Zuführsystem nach einem der Ansprüche 1 bis 12, bei dem das Heparinähnliche Polysaccharid ein Molekulargewicht zwischen etwa 3.000 und 10.000.000 Dalton hat und mindestens eine negative Ladung pro 2 Saccharidringen und nicht mehr als eine positive Ladung pro 10 Saccharidringen hat.
Zuführsystem nach einem der Ansprüche 1 bis 13, bei dem das Heparinähnliche Polymer Dextransulfat, Chondroitinsulfat, Heparansulfat, Fucan, Alginat oder ein Derivat davon ist.

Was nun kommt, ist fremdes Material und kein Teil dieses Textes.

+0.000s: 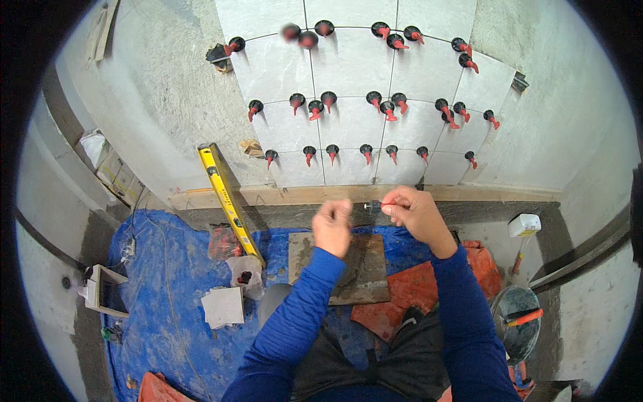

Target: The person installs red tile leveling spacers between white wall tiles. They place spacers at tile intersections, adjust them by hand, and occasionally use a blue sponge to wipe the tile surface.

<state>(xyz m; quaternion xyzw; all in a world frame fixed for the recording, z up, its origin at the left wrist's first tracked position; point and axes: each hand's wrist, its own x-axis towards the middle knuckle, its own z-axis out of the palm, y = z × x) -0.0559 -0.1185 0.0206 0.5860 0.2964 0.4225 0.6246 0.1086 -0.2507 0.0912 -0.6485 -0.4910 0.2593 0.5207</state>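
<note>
in front of the wall, the right hand (416,210) pinches a clip (376,208) by its red grip, thumb and fingertips closed on it; the black disc and pale stem point left. facing the stem, just apart from it, is the left hand (332,228), fingers curled in toward the thumb and blurred; i cannot tell if it has hold of anything. below the hands a stained board (367,268) lies on a blue tarp (161,268), with orange cloth (402,288) beside it to the right. beyond the hands runs a wooden ledge (288,195), and above it grey tiles (348,67) with rows of set clips (315,110) along their joints. to the left a yellow level (231,204) slants up by the wall; near its foot sit a small bag (244,275) and white squares (223,308). far right stands a bucket (526,345) with an orange-handled tool (524,317).
</note>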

Zuführsystem nach einem der Ansprüche 1 bis 14, bei dem das Molverhältnis von Heparin oder Heparin-ähnlichem Polysaccharid oder Heparin-ähnlichem Polymer zu Protein-Wachstumsfaktor oder Peptid-Fragment davon mindestens 1 beträgt.
Zuführsystem nach einem der Ansprüche 1 bis 15, bei dem das Molverhältnis von kovalent angebrachtem Peptid, das Heparin oder ein Heparin-ähnliches Polysaccharid oder ein Heparin-ähnliches Polymer mit hoher Affinität bindet, zu Heparin oder Heparin-ähnlichem Polysaccharid oder Heparin-ähnlichem Polymer mindestens 1 beträgt.
Fertigungsgegenstand, aufweisend ein Zuführsystem für einen Protein-Wachstumsfaktor oder ein Peptid-Fragment davon nach einem der Ansprüche 1 bis 16, bei dem das Substrat in der Lage ist, eine Zellanhaftung zu unterstützen.
Fertigungsgegenstand nach Anspruch 17, der ein Gefäßtransplantat ist.
Fertigungsgegenstand nach Anspruch 17, der ein Gegenstand zur Behandlung von Hautwunden ist.
Fertigungsgegenstand nach Anspruch 17, der eine implantierbare sterilisierte Zusammensetzung ist.
Verwendung eines Peptids, das in der Lage ist, kovalent an ein Substrat zu binden, und das eine Bindungsdomäne hat, die Heparin oder ein Heparinähnliches Polysaccharid oder ein Heparin-ähnliches Polymer mit hoher Affinität bindet, wobei hohe Affinität definiert ist als aus einer Heparin-Affinitätssäule bei nicht weniger als 140 mM NaCl eluierend, zur Herstellung eines Zuführsystems nach einem der Ansprüche 1 bis 16.
Verwendung nach Anspruch 21, wobei der in dem Zuführsystem enthaltene Protein-Wachstumsfaktor oder Peptid-Faktor durch Abspaltung des Protein-Wachstumsfaktors oder Peptid-Faktors davon von dem Heparin oder Heparin-ähnlichem Polysaccharid oder Heparin-ähnlichem Polymer freigesetzt wird.